Netty provides a similar class called ByteBuf. A key difference between ByteBuffer and ByteBuf is that the Netty version is reference counted, while the Java version relies on the usual Java garbage collection.

The life-cycle of a buffer depends on the "direction" of the buffer in Netty: input or output.

Netty creates input buffers to hold data read from the wire:

  • The application provides a ByteBufAllocator implementation (or uses the Netty default) to allocate buffers.
  • Netty's channel class calls ByteBufAllocator.ioBuffer() (via RecvByteBufAllocator.Handle) to allocate an input buffer.
  • Netty places received bytes into the buffer.
  • Netty places the buffer into the input pipeline.
  • Netty calls the channelRead() method on the application's ChannelInboundHandlerAdapter handler subclass.
  • The application processes the data.
  • channelRead() (or elsewhere in the application) calls ByteBuf.release().
  • The ByteBuf implementation releases memory if the reference count drops to zero.

The application creates output buffers and hands them to Netty, which writes the data and discards the buffer:

  • Application creates the buffer.
  • Application calls ChannelHandlerContext.write() to add the buffer to the Netty pipeline.
  • Netty's channel class implementation writes the buffer to the output channel and calls ByteBuf.release().
  • The ByteBuf implementation releases memory if the reference count drops to zero.

The details of memory allocation and release are abstacted out into the implementaion of the ByteBuf quasi-interface.
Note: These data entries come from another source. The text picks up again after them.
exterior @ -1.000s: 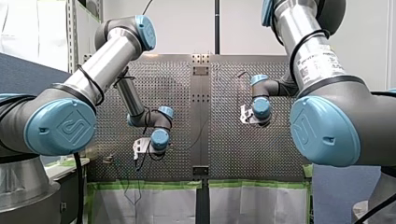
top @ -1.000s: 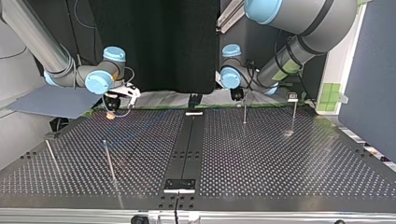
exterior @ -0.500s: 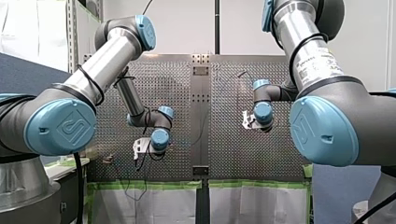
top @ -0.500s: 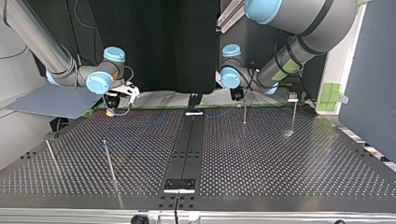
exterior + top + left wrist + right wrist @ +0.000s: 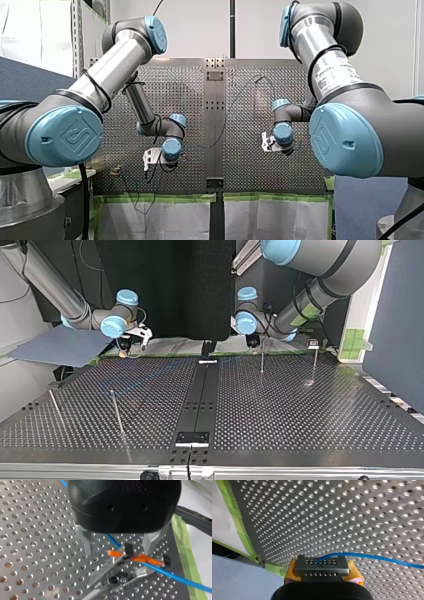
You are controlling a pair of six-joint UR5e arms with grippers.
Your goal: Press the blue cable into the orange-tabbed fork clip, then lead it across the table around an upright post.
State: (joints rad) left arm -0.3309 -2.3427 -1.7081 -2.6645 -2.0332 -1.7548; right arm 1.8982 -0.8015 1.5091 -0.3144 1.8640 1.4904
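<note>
1. My left gripper (image 5: 118, 548) hangs over the clip (image 5: 143, 559). Its metal fingers (image 5: 87, 542) are apart, one on each side of the orange tabs, and grip nothing.
2. The cable (image 5: 175, 576) passes between those fingers and lies across the clip at tab level. It looks seated or close to it, though the bite itself is too small to confirm.
3. My right gripper (image 5: 322, 566) is closed on the cable, which leaves its fingertips and runs off sideways, low over the table (image 5: 362, 517).
4. The cable's long axis therefore runs from the clip to my right gripper, along the table edge nearest the arms. In the top view that is from right of the middle to the left.
5. The lead falls to my right arm, since it alone holds the free run.
6. In the top view a near post (image 5: 262, 356) stands just beside the clip. A far post (image 5: 117, 412) stands well out from my right gripper, toward the camera.
7. My judgement is that the next move must carry the cable out from that edge and past a post's far side so that it wraps. I cannot tell which post is meant.
</note>
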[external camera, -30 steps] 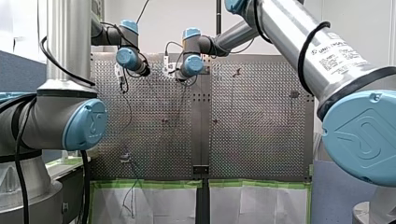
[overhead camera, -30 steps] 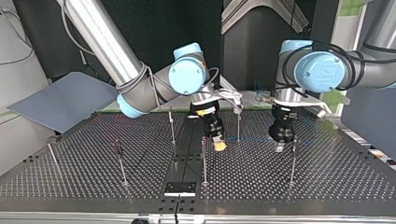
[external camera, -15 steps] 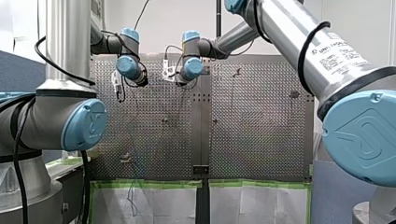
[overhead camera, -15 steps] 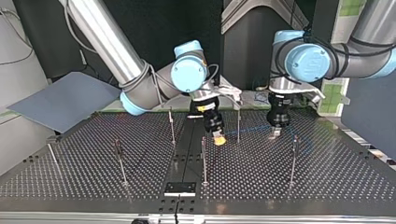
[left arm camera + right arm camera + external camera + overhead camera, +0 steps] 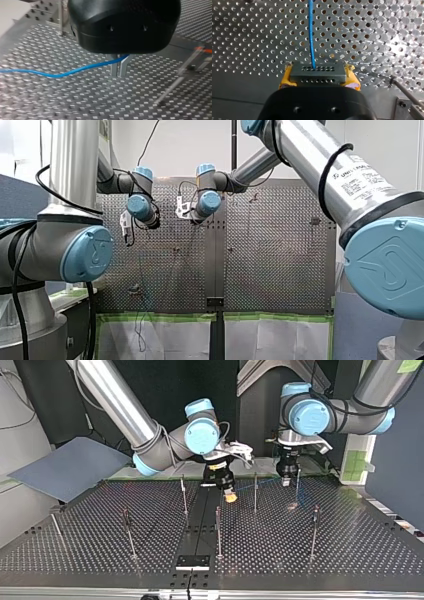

Drill's use of Netty's Memory Manager

For Drill to manage memory, it must present the memory to Netty as a ByteBuf. ByteBuf is a completely abstract class (which apparently could have been an interface), which allows Drill to provide its own implementation.

Unfortunately, the structure of ByteBuf makes Drill's implemnentation quite complex. ByteBuf performs multiple tasks.

  • An interface to a buffer of bytes.
  • Implements reference-counted memory management.
  • Provides a large number of accessors to the buffer of bytes.
  • Provides methods to read from, and write to Netty channels.

The result is that the implementation of these various operations becomes rather complex.

Direct Memory and Java "Unsafe"

The Java heap is not well suited to handling the large number of large buffers required by a tool like Drill. Directly using system memory ("direct memory") is a better answer. Java (grudgingly) provides a mechanism called "unsafe", originally for use only by the implementation of the Java standard library, but since informally documented elsewhere.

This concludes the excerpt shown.